* _Assignment_
Please repeat the listing below exactly, but do not include its pictures.

* _Recorded data_
________________

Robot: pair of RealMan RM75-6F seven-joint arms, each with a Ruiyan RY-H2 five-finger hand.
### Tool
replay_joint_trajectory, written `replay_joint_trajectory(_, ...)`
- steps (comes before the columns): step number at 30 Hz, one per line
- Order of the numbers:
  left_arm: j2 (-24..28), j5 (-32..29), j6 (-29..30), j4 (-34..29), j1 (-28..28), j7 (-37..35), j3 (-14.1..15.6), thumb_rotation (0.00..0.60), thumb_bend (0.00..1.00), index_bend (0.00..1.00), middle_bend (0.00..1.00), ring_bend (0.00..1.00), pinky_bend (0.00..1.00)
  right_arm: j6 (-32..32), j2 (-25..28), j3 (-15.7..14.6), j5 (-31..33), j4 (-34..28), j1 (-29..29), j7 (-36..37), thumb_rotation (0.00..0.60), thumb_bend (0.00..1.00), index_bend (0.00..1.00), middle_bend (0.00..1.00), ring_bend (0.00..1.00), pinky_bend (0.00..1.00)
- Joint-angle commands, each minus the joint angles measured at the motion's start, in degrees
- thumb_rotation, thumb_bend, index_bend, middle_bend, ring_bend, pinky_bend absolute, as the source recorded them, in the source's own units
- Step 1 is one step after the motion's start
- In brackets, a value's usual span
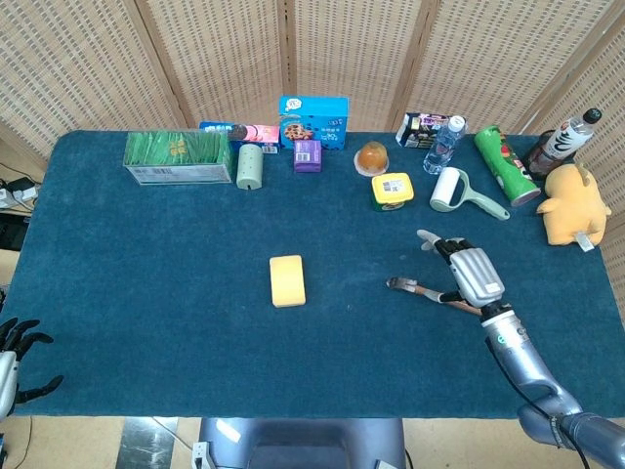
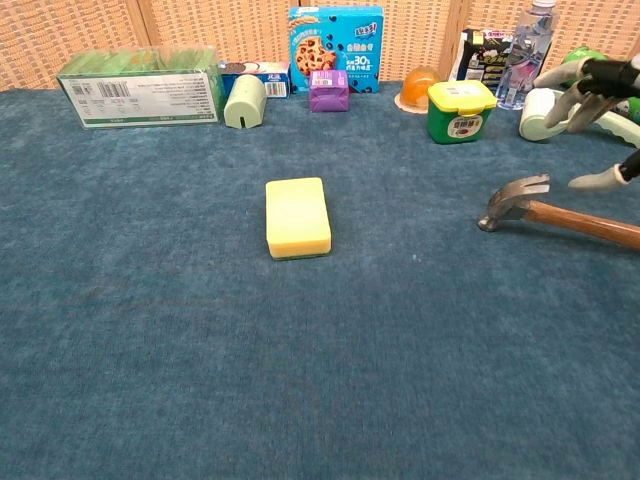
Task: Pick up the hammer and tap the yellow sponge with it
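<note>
Chest view cuts off your right hand (image 2: 603,85) at the frame edge; only spread fingers (image 2: 598,181) show. Head view: its handle end hidden under that hand, the hammer (image 1: 418,289) lies on the blue table cloth (image 1: 146,293), ungripped; hand wide, empty. Yellow sponge (image 1: 287,280) well left of hammer head. Left hand (image 1: 12,357) at table's near-left corner, fingers apart, partly cropped.

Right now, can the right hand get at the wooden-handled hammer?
Probably yes. The right hand hovers open directly over the wooden-handled hammer, which lies flat on the blue cloth with nothing beside or on top of it. The fingers are spread and raised above the handle, so a straight descent looks unobstructed.
</note>
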Motion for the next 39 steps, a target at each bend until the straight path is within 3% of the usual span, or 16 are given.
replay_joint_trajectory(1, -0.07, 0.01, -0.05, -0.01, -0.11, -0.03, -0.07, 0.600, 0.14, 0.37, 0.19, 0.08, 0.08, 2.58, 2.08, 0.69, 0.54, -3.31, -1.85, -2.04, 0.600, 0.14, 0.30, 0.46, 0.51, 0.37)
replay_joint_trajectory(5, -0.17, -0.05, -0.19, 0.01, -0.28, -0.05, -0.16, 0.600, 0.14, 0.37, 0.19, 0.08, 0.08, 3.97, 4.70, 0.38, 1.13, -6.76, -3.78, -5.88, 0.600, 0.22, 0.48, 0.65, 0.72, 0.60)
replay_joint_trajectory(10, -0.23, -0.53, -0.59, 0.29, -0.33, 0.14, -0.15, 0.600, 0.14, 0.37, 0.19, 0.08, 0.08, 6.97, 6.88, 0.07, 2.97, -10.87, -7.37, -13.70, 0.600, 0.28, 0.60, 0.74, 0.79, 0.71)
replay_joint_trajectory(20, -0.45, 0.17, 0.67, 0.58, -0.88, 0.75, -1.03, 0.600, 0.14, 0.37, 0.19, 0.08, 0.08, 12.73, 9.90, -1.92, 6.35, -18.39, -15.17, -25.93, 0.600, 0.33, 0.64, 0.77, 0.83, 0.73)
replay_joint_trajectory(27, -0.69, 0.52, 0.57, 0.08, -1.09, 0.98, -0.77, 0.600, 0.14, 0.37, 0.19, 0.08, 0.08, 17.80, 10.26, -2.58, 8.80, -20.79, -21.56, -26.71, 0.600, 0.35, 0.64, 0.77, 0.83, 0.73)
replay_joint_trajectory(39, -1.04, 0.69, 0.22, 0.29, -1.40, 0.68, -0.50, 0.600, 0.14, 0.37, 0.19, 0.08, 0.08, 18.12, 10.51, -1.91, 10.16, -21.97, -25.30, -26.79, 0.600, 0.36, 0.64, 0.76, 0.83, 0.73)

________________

* _Answer to the problem_
Robot: pair of RealMan RM75-6F seven-joint arms, each with a Ruiyan RY-H2 five-finger hand.
### Tool
replay_joint_trajectory, written `replay_joint_trajectory(_, ...)`
- steps (comes before the columns): step number at 30 Hz, one per line
- Order of the numbers:
  left_arm: j2 (-24..28), j5 (-32..29), j6 (-29..30), j4 (-34..29), j1 (-28..28), j7 (-37..35), j3 (-14.1..15.6), thumb_rotation (0.00..0.60), thumb_bend (0.00..1.00), index_bend (0.00..1.00), middle_bend (0.00..1.00), ring_bend (0.00..1.00), pinky_bend (0.00..1.00)
  right_arm: j6 (-32..32), j2 (-25..28), j3 (-15.7..14.6), j5 (-31..33), j4 (-34..28), j1 (-29..29), j7 (-36..37), thumb_rotation (0.00..0.60), thumb_bend (0.00..1.00), index_bend (0.00..1.00), middle_bend (0.00..1.00), ring_bend (0.00..1.00), pinky_bend (0.00..1.00)
- Joint-angle commands, each minus the joint angles measured at the motion's start, in degrees
- thumb_rotation, thumb_bend, index_bend, middle_bend, ring_bend, pinky_bend absolute, as the source recorded them, in the source's own units
- Step 1 is one step after the motion's start
- In brackets, a value's usual span
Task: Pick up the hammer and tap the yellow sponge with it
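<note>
Chest view cuts off your right hand (image 2: 603,85) at the frame edge; only spread fingers (image 2: 598,181) show. Head view: its handle end hidden under that hand, the hammer (image 1: 418,289) lies on the blue table cloth (image 1: 146,293), ungripped; hand wide, empty. Yellow sponge (image 1: 287,280) well left of hammer head. Left hand (image 1: 12,357) at table's near-left corner, fingers apart, partly cropped.

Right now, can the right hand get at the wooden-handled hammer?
Probably yes. The right hand hovers open directly over the wooden-handled hammer, which lies flat on the blue cloth with nothing beside or on top of it. The fingers are spread and raised above the handle, so a straight descent looks unobstructed.
</note>
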Motion for the next 39 steps, a target at each bend until the straight path is within 3% of the usual span, or 16 are given.
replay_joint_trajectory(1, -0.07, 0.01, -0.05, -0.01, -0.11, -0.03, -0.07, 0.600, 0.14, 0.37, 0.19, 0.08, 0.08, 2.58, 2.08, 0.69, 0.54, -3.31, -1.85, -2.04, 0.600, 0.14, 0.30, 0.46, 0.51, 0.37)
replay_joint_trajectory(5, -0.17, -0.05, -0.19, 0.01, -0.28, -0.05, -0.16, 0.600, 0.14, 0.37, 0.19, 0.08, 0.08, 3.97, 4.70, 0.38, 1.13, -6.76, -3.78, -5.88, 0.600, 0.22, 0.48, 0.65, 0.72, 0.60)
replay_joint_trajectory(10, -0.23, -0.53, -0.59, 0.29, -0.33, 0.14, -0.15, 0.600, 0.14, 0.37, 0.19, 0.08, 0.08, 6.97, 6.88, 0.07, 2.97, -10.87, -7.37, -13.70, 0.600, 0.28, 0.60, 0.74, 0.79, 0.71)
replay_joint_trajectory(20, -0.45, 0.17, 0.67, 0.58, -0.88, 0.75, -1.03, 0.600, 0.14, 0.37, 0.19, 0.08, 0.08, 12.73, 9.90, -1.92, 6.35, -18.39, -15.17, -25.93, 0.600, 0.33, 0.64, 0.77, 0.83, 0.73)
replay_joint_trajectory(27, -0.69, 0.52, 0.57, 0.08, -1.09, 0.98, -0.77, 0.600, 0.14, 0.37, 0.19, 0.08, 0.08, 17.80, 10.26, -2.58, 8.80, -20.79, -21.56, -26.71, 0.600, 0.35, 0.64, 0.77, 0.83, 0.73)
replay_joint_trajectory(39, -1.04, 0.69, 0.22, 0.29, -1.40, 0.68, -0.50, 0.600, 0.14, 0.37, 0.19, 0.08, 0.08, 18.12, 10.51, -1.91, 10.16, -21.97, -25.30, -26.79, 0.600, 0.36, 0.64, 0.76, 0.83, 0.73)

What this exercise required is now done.